Wed 15 Oct 2008
in the light
Posted by bon under coping stuff
October 15th is Pregnancy and Infant Loss Remembrance Day in the US. i don’t think the day has any official status here in Canada, and this year we’re too busy reeling from a ‘more things change the more they stay the same’ election up in these parts to see much in the news about it, even if our government were on board. but the Wave of Light that marks the day is an international affair. at seven pm tonight, across every time zone around the world, people are invited to light candles in honour of little ones loved, missed, remembered.

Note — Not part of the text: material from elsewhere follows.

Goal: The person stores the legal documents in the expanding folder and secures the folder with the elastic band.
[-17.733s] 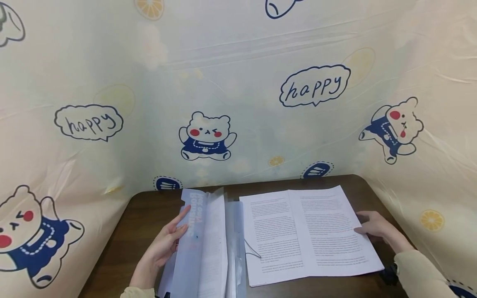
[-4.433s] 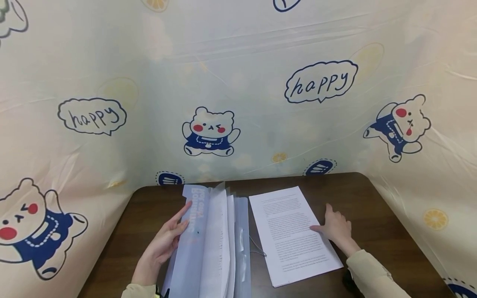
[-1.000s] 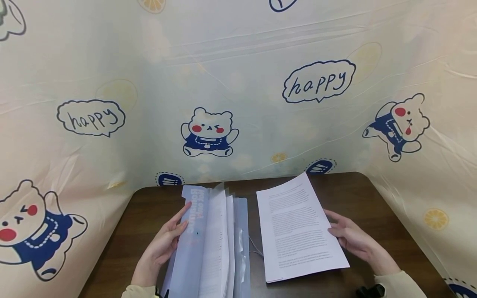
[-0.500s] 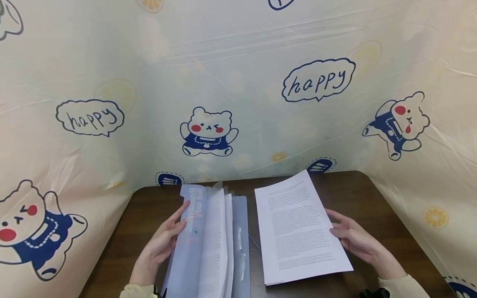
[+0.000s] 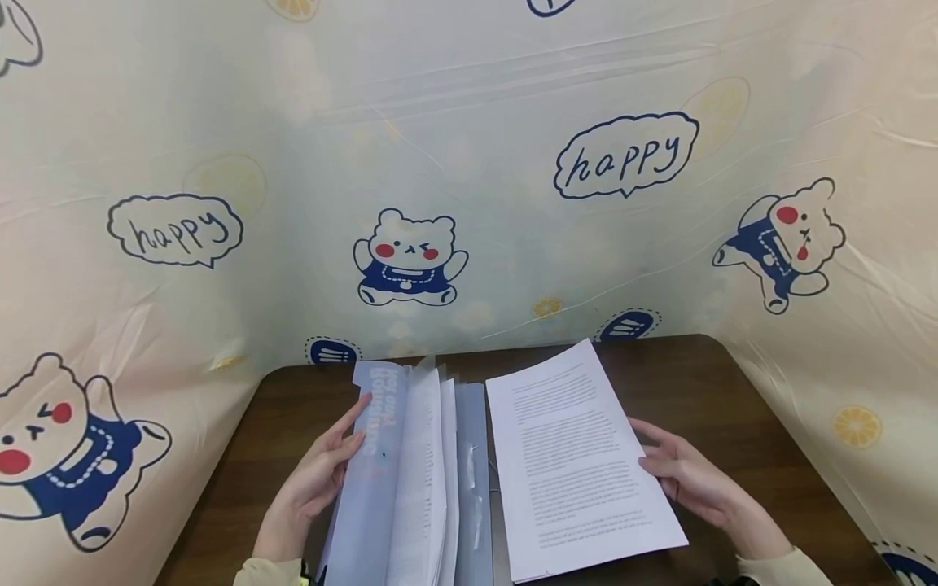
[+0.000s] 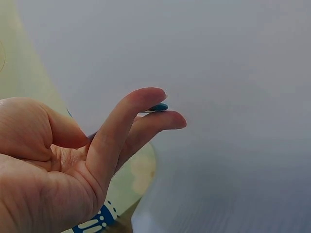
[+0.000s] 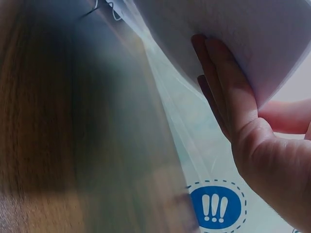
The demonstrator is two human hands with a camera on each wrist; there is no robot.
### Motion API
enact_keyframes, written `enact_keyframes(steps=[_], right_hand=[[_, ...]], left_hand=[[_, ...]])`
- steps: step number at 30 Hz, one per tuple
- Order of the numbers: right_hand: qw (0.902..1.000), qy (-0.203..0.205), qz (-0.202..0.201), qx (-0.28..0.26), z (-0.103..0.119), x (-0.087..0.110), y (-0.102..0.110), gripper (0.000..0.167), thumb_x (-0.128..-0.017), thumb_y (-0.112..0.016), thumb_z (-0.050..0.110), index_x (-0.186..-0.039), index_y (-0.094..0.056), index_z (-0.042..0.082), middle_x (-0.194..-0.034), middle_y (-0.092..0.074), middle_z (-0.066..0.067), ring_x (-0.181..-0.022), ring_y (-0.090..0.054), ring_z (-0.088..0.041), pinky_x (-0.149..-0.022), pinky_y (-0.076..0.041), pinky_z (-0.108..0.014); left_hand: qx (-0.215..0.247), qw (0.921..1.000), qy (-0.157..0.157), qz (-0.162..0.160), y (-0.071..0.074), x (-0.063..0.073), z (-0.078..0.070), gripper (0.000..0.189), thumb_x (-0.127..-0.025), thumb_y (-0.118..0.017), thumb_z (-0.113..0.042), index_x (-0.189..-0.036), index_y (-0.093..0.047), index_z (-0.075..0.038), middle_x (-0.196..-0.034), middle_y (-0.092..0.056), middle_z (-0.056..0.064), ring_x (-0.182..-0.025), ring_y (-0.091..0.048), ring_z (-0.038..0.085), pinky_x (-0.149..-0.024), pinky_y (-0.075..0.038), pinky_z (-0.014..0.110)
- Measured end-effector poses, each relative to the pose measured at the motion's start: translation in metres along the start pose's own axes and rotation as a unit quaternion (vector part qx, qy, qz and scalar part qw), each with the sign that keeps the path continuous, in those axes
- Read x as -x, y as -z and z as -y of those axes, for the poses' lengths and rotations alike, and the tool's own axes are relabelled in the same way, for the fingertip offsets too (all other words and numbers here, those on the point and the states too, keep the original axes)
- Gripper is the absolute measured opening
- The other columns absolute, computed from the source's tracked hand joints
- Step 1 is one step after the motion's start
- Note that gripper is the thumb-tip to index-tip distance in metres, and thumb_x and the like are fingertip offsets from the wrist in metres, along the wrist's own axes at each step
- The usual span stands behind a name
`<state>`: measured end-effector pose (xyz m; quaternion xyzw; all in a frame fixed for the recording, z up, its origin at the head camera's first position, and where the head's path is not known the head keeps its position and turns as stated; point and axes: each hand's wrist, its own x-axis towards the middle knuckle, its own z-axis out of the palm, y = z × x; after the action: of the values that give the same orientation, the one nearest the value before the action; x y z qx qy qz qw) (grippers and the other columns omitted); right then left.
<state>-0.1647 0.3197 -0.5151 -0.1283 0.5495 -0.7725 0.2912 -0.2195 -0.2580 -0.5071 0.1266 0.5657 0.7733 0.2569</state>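
On the left of the table lies a translucent blue folder (image 5: 366,496), its cover raised and several printed sheets (image 5: 418,488) inside. My left hand (image 5: 311,480) holds the cover by its left edge. Large pale surfaces fill the left wrist view, beside the bent fingers of that hand; a small teal spot of unclear kind shows between two fingertips. My right hand (image 5: 696,480) pinches the right edge of a stack of printed paper (image 5: 572,472), thumb on top. From the right wrist view, the other fingers lie flat under the paper (image 7: 248,39), which is raised off the table.
The dark wooden table (image 5: 733,407) spreads beneath everything. A cloth curtain (image 5: 498,203) with cartoon bears stands close behind and at both sides. A thin cord loop (image 7: 114,9) shows near the folder's edge.
The paper was spread as two pages at first, then lay as one stack. My right hand has since lifted it and just shifted it slightly left and nearer. My left hand has stayed on the folder.
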Motion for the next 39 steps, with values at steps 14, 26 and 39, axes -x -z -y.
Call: enact_keyframes(steps=[14,26,39], right_hand=[[0.9996,-0.009,0.026,-0.002,-0.007,-0.006,-0.017,0.074,-0.116,-0.043,0.003,-0.171,0.006,-0.005,-0.141,-0.076,-0.006,-0.119,-0.080,-0.022,-0.098,-0.067,-0.035],[0.9997,-0.012,0.014,0.018,-0.014,-0.018,-0.027,0.077,-0.115,-0.046,0.003,-0.169,0.007,-0.010,-0.138,-0.077,-0.007,-0.115,-0.081,-0.021,-0.095,-0.068,-0.034],[0.9956,-0.001,0.055,0.076,0.018,-0.016,-0.017,0.071,-0.116,-0.046,0.004,-0.169,-0.002,-0.011,-0.139,-0.075,-0.007,-0.115,-0.081,-0.022,-0.095,-0.068,-0.034]], left_hand=[[0.004,1.0000,-0.002,0.001,0.001,0.000,0.001,0.070,-0.121,-0.037,-0.012,-0.179,-0.002,-0.030,-0.134,-0.074,-0.006,-0.109,-0.080,0.007,-0.091,-0.065,0.024],[0.002,1.0000,0.006,0.002,0.001,0.000,0.001,0.069,-0.121,-0.035,-0.013,-0.178,-0.002,-0.033,-0.133,-0.074,-0.009,-0.107,-0.080,0.006,-0.089,-0.064,0.023],[-0.018,0.9997,0.015,-0.006,-0.002,-0.002,0.001,0.070,-0.121,-0.037,-0.014,-0.178,0.000,-0.031,-0.140,-0.069,-0.009,-0.111,-0.078,0.006,-0.095,-0.064,0.026]])
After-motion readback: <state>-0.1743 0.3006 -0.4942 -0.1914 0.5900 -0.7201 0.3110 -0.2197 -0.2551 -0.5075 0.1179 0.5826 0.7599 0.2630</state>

the candle i light for Finn will be propped in a kitschy Hallowe’en pumpkin candle, because Hallowe’en floats Oscar’s boat these days. it’s in questionable taste, perhaps…but that’s what you get for being born into this family, i figure. if Finn were here, we’d be planning his costume this time of year, and he and his younger brother might be torturing each other deliciously with scary talk of ghosts. instead, our ghosts are all too real and yet all too absent. and with the candle, i am trying to say you’re a part of us, son, wherever you are, whatever you’ve crossed over to. you are loved, always. you are not forgotten. there is nothing else left for me to say, any longer.
i don’t write much about Finn these days. i have reached a place where i am no longer blown apart, where the scars have closed over and left me once more whole, if tempered; rent and healed and beyond the fire now. i do not grieve like i did…do not rail and wail and gnash my teeth at the universe, do not ache with a hurt too big. i am no longer the subject of that crushing blow of loss. i’m shamed by the selfishness of the implication that i ever was…because it was him who was the subject of his own death, after all, but i grieved for my self just as much as i grieved for him.
it is harder, sometimes, to reconcile with life, with living, than it is with death.
it was hardest for me to reconcile with the silence that came after his death, with the unspeakable awkwardness of the world with the fact of that death. my childless motherhood was the darkest place i have ever been.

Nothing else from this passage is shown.